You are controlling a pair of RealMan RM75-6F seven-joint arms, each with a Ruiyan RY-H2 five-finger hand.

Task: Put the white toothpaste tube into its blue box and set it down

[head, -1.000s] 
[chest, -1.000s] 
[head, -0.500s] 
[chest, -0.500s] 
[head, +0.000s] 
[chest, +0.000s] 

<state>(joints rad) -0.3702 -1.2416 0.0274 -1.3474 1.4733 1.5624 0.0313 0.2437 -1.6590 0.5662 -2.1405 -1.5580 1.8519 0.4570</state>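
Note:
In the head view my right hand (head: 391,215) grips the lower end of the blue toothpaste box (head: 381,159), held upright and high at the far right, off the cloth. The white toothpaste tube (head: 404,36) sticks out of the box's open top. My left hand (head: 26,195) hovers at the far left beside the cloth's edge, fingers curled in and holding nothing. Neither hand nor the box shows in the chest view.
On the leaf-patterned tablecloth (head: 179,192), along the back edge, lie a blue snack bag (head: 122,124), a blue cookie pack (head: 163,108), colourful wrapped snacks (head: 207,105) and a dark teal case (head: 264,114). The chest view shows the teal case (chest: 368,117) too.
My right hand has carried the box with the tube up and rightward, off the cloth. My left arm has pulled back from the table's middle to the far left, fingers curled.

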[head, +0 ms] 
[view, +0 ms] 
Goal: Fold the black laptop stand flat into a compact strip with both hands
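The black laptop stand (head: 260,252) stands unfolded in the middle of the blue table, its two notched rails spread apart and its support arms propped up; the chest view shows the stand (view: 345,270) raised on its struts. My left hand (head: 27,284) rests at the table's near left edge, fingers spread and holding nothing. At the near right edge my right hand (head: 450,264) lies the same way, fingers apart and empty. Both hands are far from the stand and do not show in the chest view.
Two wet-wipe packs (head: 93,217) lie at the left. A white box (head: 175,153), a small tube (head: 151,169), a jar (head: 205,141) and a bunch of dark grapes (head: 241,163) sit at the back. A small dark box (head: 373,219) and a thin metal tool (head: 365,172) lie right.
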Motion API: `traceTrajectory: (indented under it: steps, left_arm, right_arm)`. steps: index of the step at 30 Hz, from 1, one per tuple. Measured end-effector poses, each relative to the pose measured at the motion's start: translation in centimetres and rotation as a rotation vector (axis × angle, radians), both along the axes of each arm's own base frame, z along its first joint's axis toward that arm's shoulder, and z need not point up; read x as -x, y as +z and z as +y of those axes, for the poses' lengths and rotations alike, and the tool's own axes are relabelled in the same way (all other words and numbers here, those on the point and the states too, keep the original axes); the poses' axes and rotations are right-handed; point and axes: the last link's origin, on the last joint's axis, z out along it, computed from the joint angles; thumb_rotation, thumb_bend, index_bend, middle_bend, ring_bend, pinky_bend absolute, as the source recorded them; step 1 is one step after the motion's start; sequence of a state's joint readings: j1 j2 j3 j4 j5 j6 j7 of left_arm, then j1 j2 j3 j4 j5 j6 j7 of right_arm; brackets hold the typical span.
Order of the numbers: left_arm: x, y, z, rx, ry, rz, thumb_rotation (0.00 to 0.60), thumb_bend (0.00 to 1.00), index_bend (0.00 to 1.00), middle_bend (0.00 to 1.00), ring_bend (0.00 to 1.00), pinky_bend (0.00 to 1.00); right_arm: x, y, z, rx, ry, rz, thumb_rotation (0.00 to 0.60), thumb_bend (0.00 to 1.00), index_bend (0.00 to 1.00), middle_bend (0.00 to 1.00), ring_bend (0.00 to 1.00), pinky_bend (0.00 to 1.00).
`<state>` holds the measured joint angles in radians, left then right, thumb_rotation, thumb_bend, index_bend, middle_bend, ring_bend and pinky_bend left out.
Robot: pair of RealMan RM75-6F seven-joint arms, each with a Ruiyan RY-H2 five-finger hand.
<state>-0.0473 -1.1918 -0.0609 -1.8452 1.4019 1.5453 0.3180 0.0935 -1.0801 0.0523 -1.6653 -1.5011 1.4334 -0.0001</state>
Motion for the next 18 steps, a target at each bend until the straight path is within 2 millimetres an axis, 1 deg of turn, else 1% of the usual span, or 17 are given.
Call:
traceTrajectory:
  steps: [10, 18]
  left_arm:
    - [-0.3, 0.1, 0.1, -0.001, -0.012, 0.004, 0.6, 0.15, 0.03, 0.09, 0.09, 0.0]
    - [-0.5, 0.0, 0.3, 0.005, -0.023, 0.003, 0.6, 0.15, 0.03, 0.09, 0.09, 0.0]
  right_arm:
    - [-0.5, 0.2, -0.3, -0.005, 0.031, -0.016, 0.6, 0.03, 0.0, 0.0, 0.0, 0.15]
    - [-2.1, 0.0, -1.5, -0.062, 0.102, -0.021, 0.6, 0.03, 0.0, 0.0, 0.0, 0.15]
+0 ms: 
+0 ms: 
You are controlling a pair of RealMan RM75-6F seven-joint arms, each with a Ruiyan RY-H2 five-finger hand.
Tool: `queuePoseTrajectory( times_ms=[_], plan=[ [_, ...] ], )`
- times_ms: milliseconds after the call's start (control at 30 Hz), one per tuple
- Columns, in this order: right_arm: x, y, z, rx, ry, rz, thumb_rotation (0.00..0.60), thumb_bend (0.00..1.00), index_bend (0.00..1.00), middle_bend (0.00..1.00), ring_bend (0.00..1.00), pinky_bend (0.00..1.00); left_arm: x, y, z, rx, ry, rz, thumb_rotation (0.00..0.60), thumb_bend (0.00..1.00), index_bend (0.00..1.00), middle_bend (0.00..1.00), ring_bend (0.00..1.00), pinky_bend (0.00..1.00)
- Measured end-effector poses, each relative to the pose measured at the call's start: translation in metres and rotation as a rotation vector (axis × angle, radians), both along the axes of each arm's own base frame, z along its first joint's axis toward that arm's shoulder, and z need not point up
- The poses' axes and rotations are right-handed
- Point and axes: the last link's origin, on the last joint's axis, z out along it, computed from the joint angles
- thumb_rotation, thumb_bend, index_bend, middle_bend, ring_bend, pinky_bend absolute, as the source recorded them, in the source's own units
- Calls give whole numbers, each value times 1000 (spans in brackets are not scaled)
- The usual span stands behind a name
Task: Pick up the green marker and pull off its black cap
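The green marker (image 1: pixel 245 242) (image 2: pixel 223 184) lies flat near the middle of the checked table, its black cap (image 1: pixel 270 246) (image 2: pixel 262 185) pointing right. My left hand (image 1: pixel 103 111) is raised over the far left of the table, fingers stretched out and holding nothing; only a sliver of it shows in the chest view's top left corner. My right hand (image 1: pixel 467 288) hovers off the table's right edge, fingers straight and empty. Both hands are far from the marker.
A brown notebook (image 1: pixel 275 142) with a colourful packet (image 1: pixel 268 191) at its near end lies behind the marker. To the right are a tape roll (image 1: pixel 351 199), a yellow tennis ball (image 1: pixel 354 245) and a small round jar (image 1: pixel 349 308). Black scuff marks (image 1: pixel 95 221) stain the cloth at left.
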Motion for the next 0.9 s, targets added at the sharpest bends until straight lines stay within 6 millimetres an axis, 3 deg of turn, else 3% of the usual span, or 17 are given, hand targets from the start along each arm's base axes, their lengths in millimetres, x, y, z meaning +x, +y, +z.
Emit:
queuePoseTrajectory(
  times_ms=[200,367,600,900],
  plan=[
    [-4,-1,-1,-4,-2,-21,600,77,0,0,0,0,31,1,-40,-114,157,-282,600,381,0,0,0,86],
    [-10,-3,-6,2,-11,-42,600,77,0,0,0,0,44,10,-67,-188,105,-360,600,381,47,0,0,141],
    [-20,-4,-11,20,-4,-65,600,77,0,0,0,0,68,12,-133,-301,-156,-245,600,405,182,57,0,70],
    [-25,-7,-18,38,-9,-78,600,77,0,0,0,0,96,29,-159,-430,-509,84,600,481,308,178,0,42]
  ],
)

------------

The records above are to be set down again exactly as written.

You are controlling a pair of RealMan RM75-6F seven-joint arms, each with a Ruiyan RY-H2 five-finger hand.

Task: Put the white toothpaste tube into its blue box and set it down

[head, -1.000s] 
[chest, -1.000s] 
[head, -0.500s] 
[chest, -0.500s] 
[head, +0.000s] 
[chest, +0.000s] 

<state>(joints rad) -0.3702 -1.2416 0.0274 -1.3474 1.4733 1.5624 0.0313 0.2437 -1.6590 0.5662 -2.1405 -1.5580 1.8519 0.4570</state>
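Note:
In the head view my right hand (head: 391,215) grips the lower end of the blue toothpaste box (head: 381,159), held upright and high at the far right, off the cloth. The white toothpaste tube (head: 404,36) sticks out of the box's open top. My left hand (head: 26,195) hovers at the far left beside the cloth's edge, fingers curled in and holding nothing. Neither hand nor the box shows in the chest view.
On the leaf-patterned tablecloth (head: 179,192), along the back edge, lie a blue snack bag (head: 122,124), a blue cookie pack (head: 163,108), colourful wrapped snacks (head: 207,105) and a dark teal case (head: 264,114). The chest view shows the teal case (chest: 368,117) too.
My right hand has carried the box with the tube up and rightward, off the cloth. My left arm has pulled back from the table's middle to the far left, fingers curled.
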
[head, +0 ms] 
[view, +0 ms] 
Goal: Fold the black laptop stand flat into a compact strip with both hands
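The black laptop stand (head: 260,252) stands unfolded in the middle of the blue table, its two notched rails spread apart and its support arms propped up; the chest view shows the stand (view: 345,270) raised on its struts. My left hand (head: 27,284) rests at the table's near left edge, fingers spread and holding nothing. At the near right edge my right hand (head: 450,264) lies the same way, fingers apart and empty. Both hands are far from the stand and do not show in the chest view.
Two wet-wipe packs (head: 93,217) lie at the left. A white box (head: 175,153), a small tube (head: 151,169), a jar (head: 205,141) and a bunch of dark grapes (head: 241,163) sit at the back. A small dark box (head: 373,219) and a thin metal tool (head: 365,172) lie right.
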Motion API: `traceTrajectory: (indented under it: steps, left_arm, right_arm)`. steps: index of the step at 30 Hz, from 1, one per tuple. Measured end-effector poses, each relative to the pose measured at the motion's start: translation in centimetres and rotation as a rotation vector (axis × angle, radians), both along the axes of each arm's own base frame, z along its first joint's axis toward that arm's shoulder, and z need not point up; read x as -x, y as +z and z as +y of those axes, for the poses' lengths and rotations alike, and the tool's own axes are relabelled in the same way (all other words and numbers here, those on the point and the states too, keep the original axes); the poses' axes and rotations are right-handed; point and axes: the last link's origin, on the last joint's axis, z out along it, computed from the joint angles; thumb_rotation, thumb_bend, index_bend, middle_bend, ring_bend, pinky_bend absolute, as the source recorded them; step 1 is one step after the motion's start; sequence of a state's joint readings: j1 j2 j3 j4 j5 j6 j7 of left_arm, then j1 j2 j3 j4 j5 j6 j7 of right_arm; brackets hold the typical span.
Order of the numbers: left_arm: x, y, z, rx, ry, rz, thumb_rotation (0.00 to 0.60), thumb_bend (0.00 to 1.00), index_bend (0.00 to 1.00), middle_bend (0.00 to 1.00), ring_bend (0.00 to 1.00), pinky_bend (0.00 to 1.00); right_arm: x, y, z, rx, ry, rz, thumb_rotation (0.00 to 0.60), thumb_bend (0.00 to 1.00), index_bend (0.00 to 1.00), middle_bend (0.00 to 1.00), ring_bend (0.00 to 1.00), pinky_bend (0.00 to 1.00).
`<state>` holds the measured joint angles in radians, left then right, thumb_rotation, thumb_bend, index_bend, middle_bend, ring_bend and pinky_bend left out.
Robot: pair of RealMan RM75-6F seven-joint arms, each with a Ruiyan RY-H2 five-finger hand.
<state>-0.0473 -1.1918 -0.0609 -1.8452 1.4019 1.5453 0.3180 0.0935 -1.0801 0.0523 -1.6653 -1.5011 1.4334 -0.0001</state>
Motion for the next 18 steps, a target at each bend until the straight path is within 2 millimetres an axis, 1 deg of turn, else 1% of the usual span, or 17 are given.
Call:
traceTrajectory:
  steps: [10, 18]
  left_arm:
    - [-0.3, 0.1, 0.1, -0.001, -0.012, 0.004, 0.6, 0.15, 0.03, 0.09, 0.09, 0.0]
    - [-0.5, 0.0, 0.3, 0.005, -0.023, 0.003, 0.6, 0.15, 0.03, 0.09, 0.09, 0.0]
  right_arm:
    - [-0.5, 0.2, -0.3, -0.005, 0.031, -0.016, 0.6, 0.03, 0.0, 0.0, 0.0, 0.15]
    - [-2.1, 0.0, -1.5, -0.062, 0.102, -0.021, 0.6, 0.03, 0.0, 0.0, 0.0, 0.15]
+0 ms: 
+0 ms: 
You are controlling a pair of RealMan RM75-6F seven-joint arms, each with a Ruiyan RY-H2 five-finger hand.
Tool: `queuePoseTrajectory( times_ms=[_], plan=[ [_, ...] ], )`
- times_ms: milliseconds after the call's start (control at 30 Hz), one per tuple
- Columns, in this order: right_arm: x, y, z, rx, ry, rz, thumb_rotation (0.00..0.60), thumb_bend (0.00..1.00), index_bend (0.00..1.00), middle_bend (0.00..1.00), ring_bend (0.00..1.00), pinky_bend (0.00..1.00); left_arm: x, y, z, rx, ry, rz, thumb_rotation (0.00..0.60), thumb_bend (0.00..1.00), index_bend (0.00..1.00), middle_bend (0.00..1.00), ring_bend (0.00..1.00), pinky_bend (0.00..1.00)
- Measured end-effector poses, each relative to the pose measured at the call's start: translation in metres and rotation as a rotation vector (axis × angle, radians), both along the axes of each arm's own base frame, z along its first joint's axis toward that arm's shoulder, and z need not point up
- The poses' axes and rotations are right-handed
- Point and axes: the last link's origin, on the last joint's axis, z out along it, computed from the joint angles
- thumb_rotation, thumb_bend, index_bend, middle_bend, ring_bend, pinky_bend absolute, as the source recorded them, in the source's own units
- Calls give whole numbers, each value times 1000 (spans in brackets are not scaled)
- The usual span stands behind a name
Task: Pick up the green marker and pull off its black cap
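The green marker (image 1: pixel 245 242) (image 2: pixel 223 184) lies flat near the middle of the checked table, its black cap (image 1: pixel 270 246) (image 2: pixel 262 185) pointing right. My left hand (image 1: pixel 103 111) is raised over the far left of the table, fingers stretched out and holding nothing; only a sliver of it shows in the chest view's top left corner. My right hand (image 1: pixel 467 288) hovers off the table's right edge, fingers straight and empty. Both hands are far from the marker.
A brown notebook (image 1: pixel 275 142) with a colourful packet (image 1: pixel 268 191) at its near end lies behind the marker. To the right are a tape roll (image 1: pixel 351 199), a yellow tennis ball (image 1: pixel 354 245) and a small round jar (image 1: pixel 349 308). Black scuff marks (image 1: pixel 95 221) stain the cloth at left.
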Motion for the next 0.9 s, targets added at the sharpest bends until straight lines stay within 6 millimetres an axis, 3 deg of turn, else 3% of the usual span, or 17 are given, hand targets from the start along each arm's base axes, their lengths in millimetres, x, y, z meaning +x, +y, +z.
Emit:
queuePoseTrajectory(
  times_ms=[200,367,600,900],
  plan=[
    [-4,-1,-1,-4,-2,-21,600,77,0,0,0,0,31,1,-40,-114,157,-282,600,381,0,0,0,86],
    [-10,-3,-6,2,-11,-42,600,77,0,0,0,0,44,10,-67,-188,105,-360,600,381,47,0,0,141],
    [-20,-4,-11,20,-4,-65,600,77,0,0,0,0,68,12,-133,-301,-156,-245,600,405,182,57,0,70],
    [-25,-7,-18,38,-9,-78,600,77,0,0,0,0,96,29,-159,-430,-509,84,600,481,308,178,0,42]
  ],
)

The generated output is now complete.